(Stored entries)
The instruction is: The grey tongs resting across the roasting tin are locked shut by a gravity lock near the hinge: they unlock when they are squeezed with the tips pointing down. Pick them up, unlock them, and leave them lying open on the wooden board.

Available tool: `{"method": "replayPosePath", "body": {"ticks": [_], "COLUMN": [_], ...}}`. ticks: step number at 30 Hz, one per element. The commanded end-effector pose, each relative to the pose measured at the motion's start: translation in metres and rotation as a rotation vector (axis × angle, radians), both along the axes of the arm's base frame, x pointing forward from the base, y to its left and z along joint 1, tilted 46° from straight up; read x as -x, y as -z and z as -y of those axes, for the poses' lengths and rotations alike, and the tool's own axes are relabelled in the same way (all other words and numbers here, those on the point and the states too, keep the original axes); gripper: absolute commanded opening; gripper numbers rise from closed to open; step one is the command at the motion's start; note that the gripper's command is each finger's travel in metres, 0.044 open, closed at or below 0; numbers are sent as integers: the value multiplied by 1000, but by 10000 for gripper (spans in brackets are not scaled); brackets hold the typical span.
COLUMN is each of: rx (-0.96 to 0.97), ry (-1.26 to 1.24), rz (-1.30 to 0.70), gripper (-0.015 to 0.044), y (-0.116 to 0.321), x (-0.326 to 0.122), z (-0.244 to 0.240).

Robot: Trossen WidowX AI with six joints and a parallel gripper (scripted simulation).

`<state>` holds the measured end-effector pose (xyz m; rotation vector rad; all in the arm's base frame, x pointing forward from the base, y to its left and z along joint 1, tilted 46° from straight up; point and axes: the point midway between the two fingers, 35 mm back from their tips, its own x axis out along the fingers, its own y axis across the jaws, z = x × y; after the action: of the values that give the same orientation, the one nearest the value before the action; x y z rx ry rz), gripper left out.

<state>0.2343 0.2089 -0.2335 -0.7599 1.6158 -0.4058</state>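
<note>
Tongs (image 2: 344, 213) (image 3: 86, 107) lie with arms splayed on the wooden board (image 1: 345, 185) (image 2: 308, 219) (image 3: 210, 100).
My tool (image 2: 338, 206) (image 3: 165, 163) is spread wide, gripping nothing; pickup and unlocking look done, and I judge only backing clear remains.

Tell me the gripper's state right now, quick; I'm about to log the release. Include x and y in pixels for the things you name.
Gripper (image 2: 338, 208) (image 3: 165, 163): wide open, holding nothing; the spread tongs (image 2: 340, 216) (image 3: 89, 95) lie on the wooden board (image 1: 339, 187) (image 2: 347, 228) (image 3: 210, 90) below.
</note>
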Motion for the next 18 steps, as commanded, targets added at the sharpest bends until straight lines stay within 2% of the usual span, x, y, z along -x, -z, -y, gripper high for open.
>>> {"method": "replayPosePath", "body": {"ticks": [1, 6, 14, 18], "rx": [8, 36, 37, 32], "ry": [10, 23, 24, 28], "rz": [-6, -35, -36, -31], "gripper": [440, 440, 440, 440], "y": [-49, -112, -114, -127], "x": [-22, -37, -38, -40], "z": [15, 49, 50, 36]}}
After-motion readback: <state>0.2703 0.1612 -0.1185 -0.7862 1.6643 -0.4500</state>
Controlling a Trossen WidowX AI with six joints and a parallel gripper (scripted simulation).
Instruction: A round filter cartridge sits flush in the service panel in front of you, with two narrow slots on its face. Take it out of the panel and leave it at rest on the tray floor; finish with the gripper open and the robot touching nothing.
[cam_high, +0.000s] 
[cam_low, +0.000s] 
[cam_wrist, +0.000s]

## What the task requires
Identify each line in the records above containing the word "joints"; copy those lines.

## Final answer
Robot: Trossen WidowX AI with six joints and a parallel gripper (scripted simulation).
Controlling a Trossen WidowX AI with six joints and a parallel gripper (scripted simulation).

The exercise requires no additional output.